Saudi Arabia, speaking on behalf of the Gulf Cooperation Council, expressed concern about information in the report reflecting the deterioration of the human rights situation and the humanitarian situation as a result of crimes committed by the Syrian regime. The international community’s failure to arrive at a solution had led to the deaths of hundreds of thousands of people. Efforts to reach regional stability were commended, and all involved were urged to take steps to punish the perpetrators of war crimes and crimes against humanity. European Union commended the Commission’s documenting of violations of international humanitarian law by all parties, and added that all those responsible had to be held accountable. The European Union supported a referral by the Security Council of the situation in Syria to the International Criminal Court, and added that the collective priority of the international community had to be the advancement of the political process outlined in Security Council resolution 2254.
Sweden, also speaking on behalf of the other Nordic countries Denmark, Finland, Iceland, and Norway, expressed particular concern about the regime’s continued gross and systematic human rights violations, adding that the international community had to stand united to prevent impunity and bring the perpetrators to justice. The Commission was asked what steps it could take to develop its use of gender disaggregated data in its reporting. Holy See said that any approach attempting to defend in the first place regional or international interests, without taking into account the unbearable human suffering in Syria, was unethical. The international community was urged to look at the long-term interests of the entire region and primarily the real interests of Syria.
Portugal reminded that systematic and widespread gross violations of human rights and humanitarian law were persistently committed in Syria with full impunity. It urged all parties to provide immediate, full and safe access to the humanitarian actors to reach those in urgent need, including a huge number of children. It also called on Syria and all armed parties to grant full access to the Commission of Inquiry. Estonia appreciated the valuable work of the Commission of Inquiry, noting that the peace talks provided new hope that the conflict might end soon. The lack of access to humanitarian aid to those in need was particularly worrying, including attacks on civilians and civilian infrastructure, including children. All those responsible for human rights violations should be held responsible, whereas the only solution to the conflict should be political. Canada highlighted arbitrary detention, deliberate attacks on schools and siege tactics. The Government of Syria was carrying out indiscriminate attacks on civilians. It called on all parties to the conflict to comply with international humanitarian law and to guarantee unhindered access to humanitarian aid.
New Zealand noted that major human rights violations by the Syrian Government had helped cause the conflict, and those abuses would continue until a political solution was found.

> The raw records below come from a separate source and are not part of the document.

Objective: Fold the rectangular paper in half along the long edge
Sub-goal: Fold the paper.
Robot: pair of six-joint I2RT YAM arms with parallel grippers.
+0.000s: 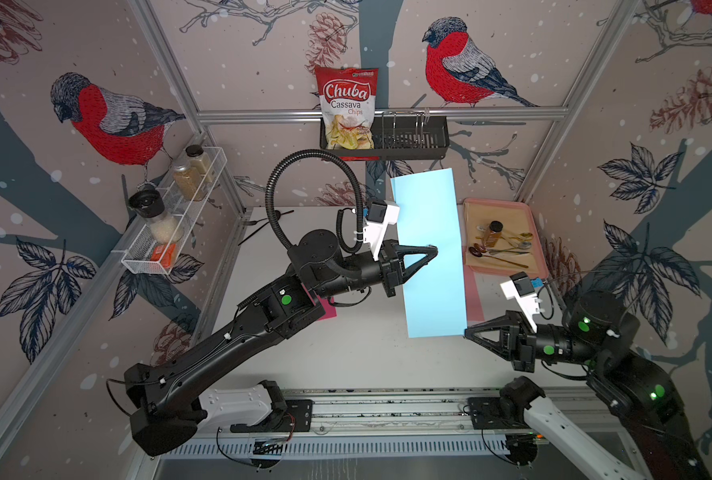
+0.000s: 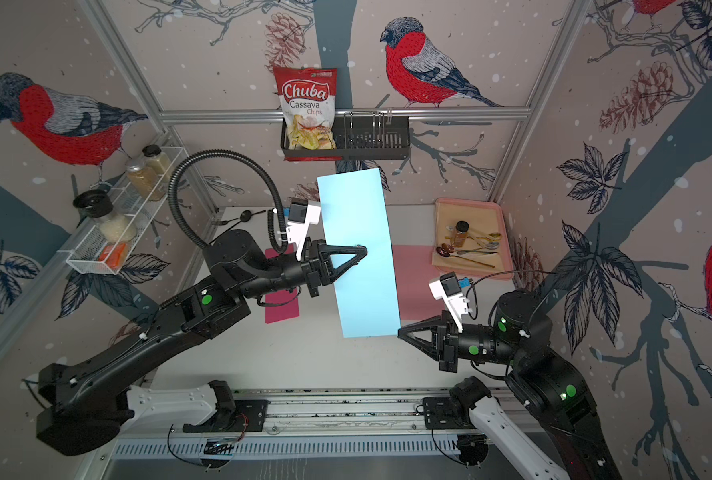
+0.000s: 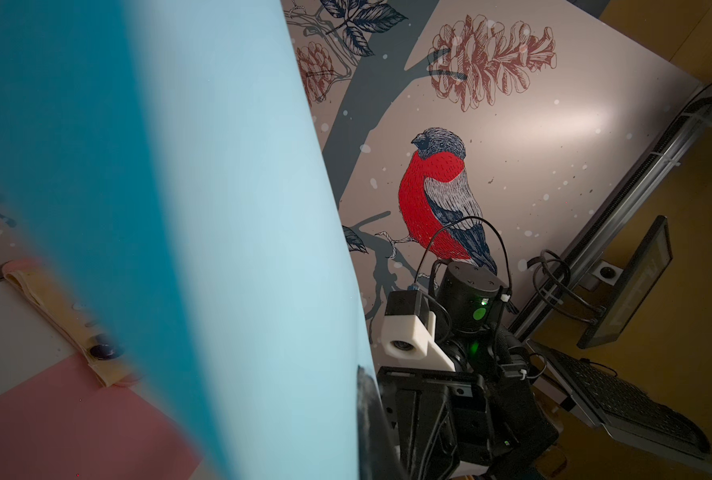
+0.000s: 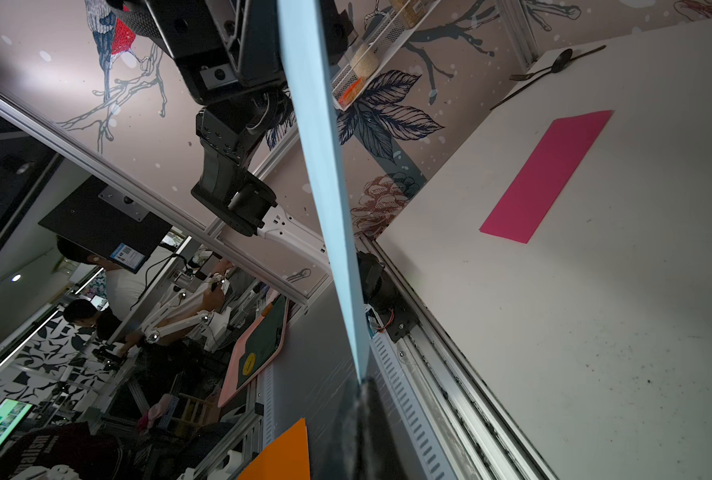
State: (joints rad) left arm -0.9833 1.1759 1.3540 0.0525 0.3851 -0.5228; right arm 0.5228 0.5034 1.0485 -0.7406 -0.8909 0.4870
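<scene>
One white table (image 1: 366, 361) fills the cell floor, and above it a long light-blue paper (image 1: 433, 286) (image 2: 366, 291) hangs lifted clear of the surface, running near to far at centre right in both top views. Far right on the table sits a pink tray (image 1: 508, 205) carrying a small bottle (image 1: 494, 232) and spoons (image 1: 508, 251). A pale pink sheet (image 1: 473, 299) lies flat just right of the blue paper, between it and the tray. A magenta sheet (image 2: 281, 307) lies flat to the left, partly under the left arm. The left gripper (image 1: 434, 249) reaches in over the paper's left long edge, about midway along, and is clamped on the sheet. The right gripper (image 1: 467, 332) pinches the near right corner, jaws closed on it too. Seen from the right wrist, the paper (image 4: 325, 166) shows edge-on as a thin strip.
</scene>
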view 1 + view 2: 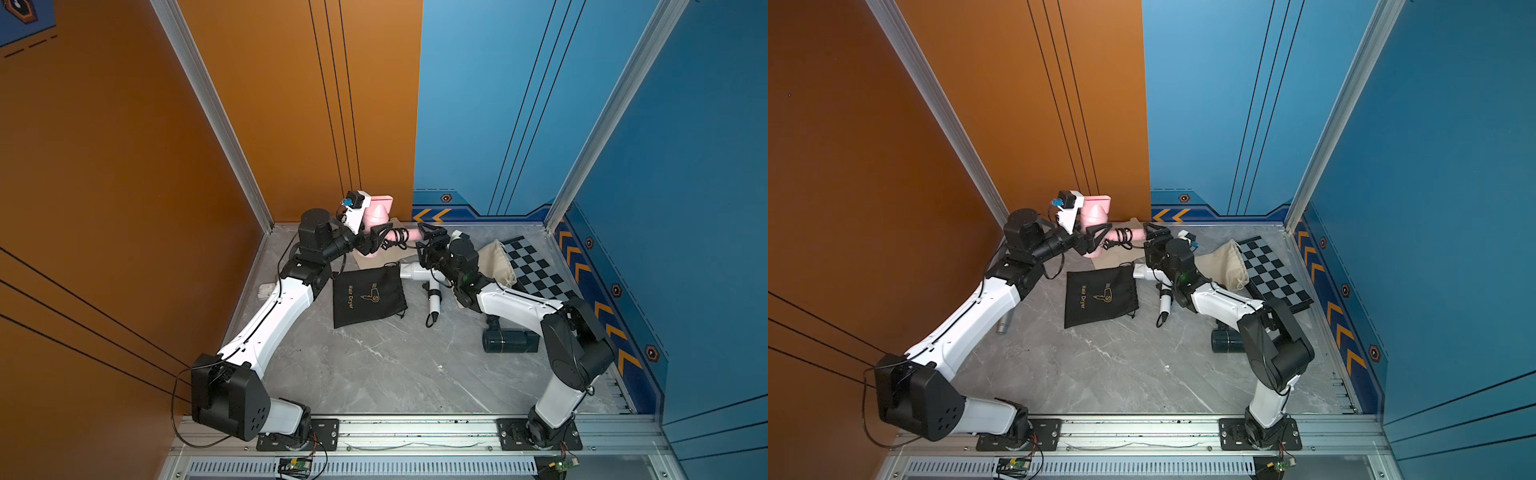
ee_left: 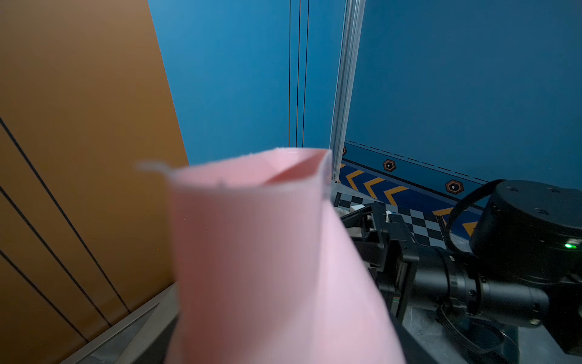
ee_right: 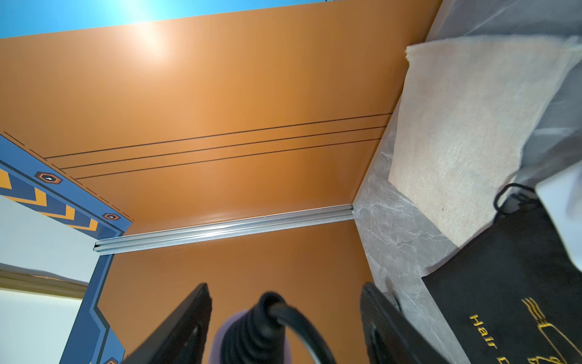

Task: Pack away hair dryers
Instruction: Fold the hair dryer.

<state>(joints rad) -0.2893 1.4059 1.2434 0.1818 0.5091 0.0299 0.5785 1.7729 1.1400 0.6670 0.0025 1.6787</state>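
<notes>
Our left pincer (image 1: 376,241) is gripping the pink hair dryer (image 1: 376,214) at twelve o'clock of the table (image 1: 395,374), our right pincer (image 1: 428,237) is gaping around its handle tip, and we are judging a handover grip next.

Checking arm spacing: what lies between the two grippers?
The handle of the pink dryer, wrapped in its black cord, spans from left gripper to right gripper; both top views show it.
</notes>
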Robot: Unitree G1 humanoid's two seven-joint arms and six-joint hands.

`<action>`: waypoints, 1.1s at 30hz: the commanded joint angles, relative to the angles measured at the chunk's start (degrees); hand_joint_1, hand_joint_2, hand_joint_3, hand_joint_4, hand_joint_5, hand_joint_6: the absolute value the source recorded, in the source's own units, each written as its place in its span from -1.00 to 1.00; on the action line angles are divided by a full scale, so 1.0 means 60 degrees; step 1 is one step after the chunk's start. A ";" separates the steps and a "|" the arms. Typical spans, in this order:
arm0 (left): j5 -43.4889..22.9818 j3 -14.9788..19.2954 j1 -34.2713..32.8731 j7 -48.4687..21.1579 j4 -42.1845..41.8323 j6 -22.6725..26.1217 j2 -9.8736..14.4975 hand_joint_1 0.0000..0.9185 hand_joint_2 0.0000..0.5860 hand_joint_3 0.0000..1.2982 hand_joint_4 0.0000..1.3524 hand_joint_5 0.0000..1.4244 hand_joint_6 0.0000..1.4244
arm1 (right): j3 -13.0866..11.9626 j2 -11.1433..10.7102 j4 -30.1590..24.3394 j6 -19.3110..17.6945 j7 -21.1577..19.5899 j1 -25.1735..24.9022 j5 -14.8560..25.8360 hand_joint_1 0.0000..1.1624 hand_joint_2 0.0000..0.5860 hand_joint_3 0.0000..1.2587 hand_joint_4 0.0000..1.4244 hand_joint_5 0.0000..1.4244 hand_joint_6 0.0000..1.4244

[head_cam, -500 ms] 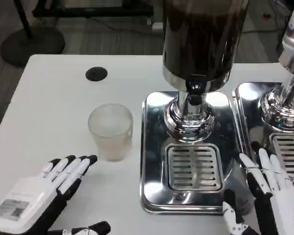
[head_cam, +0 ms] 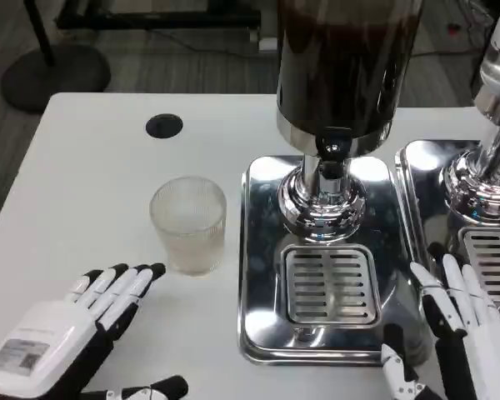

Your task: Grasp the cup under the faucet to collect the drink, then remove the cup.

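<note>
Currently the cup stands upright on the white table, just left of the drip tray and well short of the faucet; it looks empty or nearly so. Your left hand lies near the cup on its near-left side, released, fingers spread and pointing toward it, apart from the glass. Your right hand rests at the tray's right edge, also released, holding nothing.

Risks, as judged from here:
- The ribbed glass wall may slip if your fingers close only on one side.
- A push before the grasp closes could tip the cup or knock it against the tray's raised rim.
- Lifting over that rim too low would catch the base.
- Stopping off the grate would let the drink miss the cup.
</note>
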 commanded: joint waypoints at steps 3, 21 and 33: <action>-0.0355 0.0040 0.0060 0.0002 0.0170 -0.0149 0.0017 -1.00 -0.62 -1.00 -1.00 -1.00 -1.00 | 0.0007 0.0062 -0.0022 -0.0032 0.0109 -0.0152 0.0029 -0.31 0.74 -0.72 -0.98 -0.98 -0.87; -0.1465 0.0274 -0.0322 -0.0216 0.0843 -0.0698 0.0035 -1.00 -0.68 -1.00 -1.00 -1.00 -1.00 | 0.0085 0.0350 0.0006 0.0000 0.0073 -0.0118 0.0007 -0.31 0.73 -0.70 -0.96 -0.96 -0.84; -0.1792 0.0201 -0.1584 -0.0192 0.1934 -0.0366 -0.0313 -1.00 -0.89 -1.00 -1.00 -1.00 -0.88 | 0.0012 0.0327 -0.0062 0.0002 0.0159 -0.0086 0.0090 -0.30 0.76 -0.70 -0.95 -0.96 -0.83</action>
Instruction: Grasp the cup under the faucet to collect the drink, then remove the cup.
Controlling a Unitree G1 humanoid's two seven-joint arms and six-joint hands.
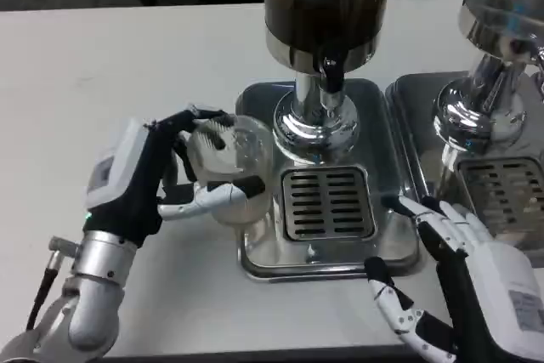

It welcomed the recent progress towards a negotiated political resolution, adding that the efforts of the International Syria Support Group and United Nations Special Envoy Staffan de Mistura were critical, as were the intra-Syrian talks. Qatar condemned the refusal of the Syrian authorities to grant access to the Commission of Inquiry. It stressed that the Syrian regime had never been serious and that it had tried to block the peace talks by any means. Qatar expressed concern over plans for the partition of Syria, noting that the territorial integrity of the country could not be compromised. Belgium underlined the continued suffering of children in Syria, as well as of religious minorities. It called on all parties to the conflict to cease attacks on civilians, noting that all those responsible for human rights violations should be held accountable. It also called on the United Nations Security Council to refer the situation in Syria to the International Criminal Court. United States deplored the appalling atrocities and the systematic targeting of civilians by the Assad regime. Even though it condemned atrocities committed by all sides, it stressed that the Assad regime had been from the beginning of the conflict the principal culprit for gross human rights violations.
Brazil noted with concern the Commission’s remarks that the conflict had evolved into a multisided proxy war steered from abroad by a network of alliances. Brazil urged all parties to seriously engage in ongoing peace talks. It was time for diplomacy to prevail, and Syria had to be restored to Syrians in all their rich diversity. Bahrain regretted that the Commission was not able to gain access to the Syrian territory, and underlined the necessity for immediate action to be taken to ensure a political resolution to the conflict, respecting Syria’s territorial integrity. Germany said that the war in Syria had caused more than a quarter of a million of deaths, and had devastated the social fabric of the country. Human rights violations amounting to crimes against humanity had been committed by parties to the conflict, Germany said, calling on the Syrian authorities to grant full and unimpeded humanitarian access to relief agencies.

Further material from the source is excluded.